U.S. District Judge Beryl Howell issued a 36-page ruling in favor of Gwynne Wilcox, who challenged her termination in February, arguing that her dismissal was part of a series of unlawful firings that could serve as a precedent for defining presidential authority limits.
“An American President is not a king — not even an ‘elected’ one — and his power to remove federal officers and honest civil servants like plaintiff is not absolute,” wrote Howell, who was appointed by President Barack Obama in 2010.
Y'all don't understand, Judge Beryl Howell has been a thorn in Trumps side for so long, it's seriously time to remove this individual.
At this point, their rulings are designed to impeded Trump and nothing more. There is no rule of law here.
— Arnie (@ArnulfoCarden17) March 6, 2025
The judge’s decision directly addressed Trump’s social media activity, specifically referencing a February 19 Truth Social post where he proclaimed “CONGESTION PRICING IS DEAD. Manhattan, and all of New York, is SAVED. LONG LIVE THE KING!” This message was subsequently shared by the White House on various platforms, accompanied by an illustration depicting Trump wearing a crown on a magazine cover resembling Time magazine.
“A President who touts an image of himself as a ‘king’ or a ‘dictator,’ perhaps as his vision of effective leadership, fundamentally misapprehends the role under Article II of the U.S. Constitution,” Howell stated in her ruling.
The judge criticized Trump’s interpretation of presidential powers, noting that his administration appears to be testing the boundaries of executive authority until courts intervene. “The President seems intent on pushing the bounds of his office and exercising his power in a manner violative of clear statutory law to test how much the courts will accept the notion of a presidency that is supreme,” she wrote.
BIG NEWS: U.S. District Judge Beryl Howell in Washington, D.C., found Trump did not have the authority to remove Gwynne Wilcox from the National Labor Relations Board. 🧵with 🔗.

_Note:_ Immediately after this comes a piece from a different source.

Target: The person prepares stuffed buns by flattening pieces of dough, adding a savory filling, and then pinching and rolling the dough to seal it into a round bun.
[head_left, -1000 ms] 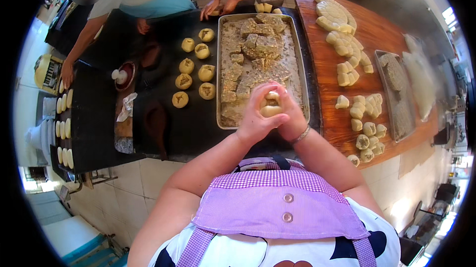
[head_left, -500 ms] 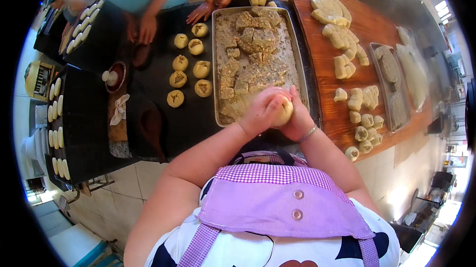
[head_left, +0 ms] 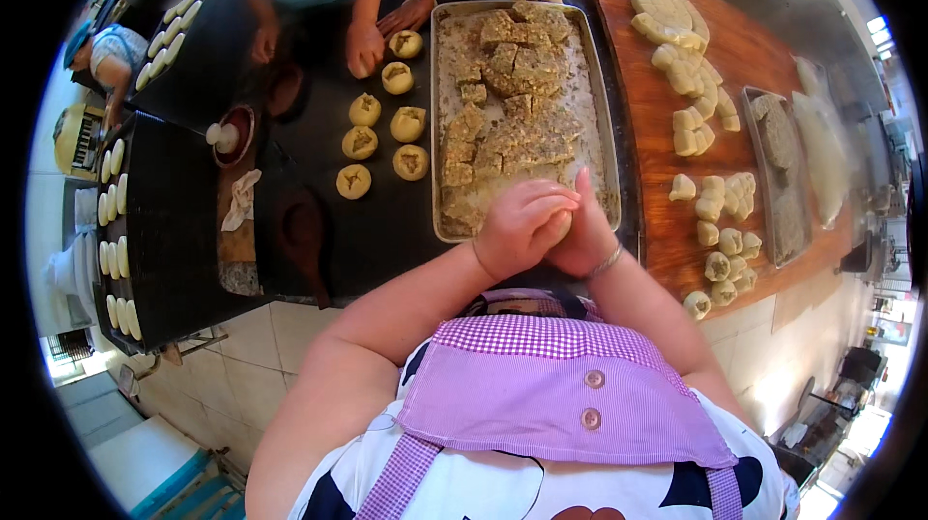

— UWUA National (@The_UWUA) March 7, 2025
Addressing the “unitary executive” theory, Howell emphasized that the Constitution’s framers deliberately established a system preventing any single branch from wielding absolute power. “To start, the [Constitution’s] Framers made clear that no one in our system of government was meant to be king — the President included — and not just in name only,” she wrote, adding that the structure of the Constitution “was designed to ensure no one branch of government had absolute power.”
The judge determined that Trump’s dismissal of Wilcox violated legal standards, declaring “The President does not have the authority to terminate members of the National Labor Relations Board at will, and his attempt to fire plaintiff from her position on the Board was a blatant violation of the law.”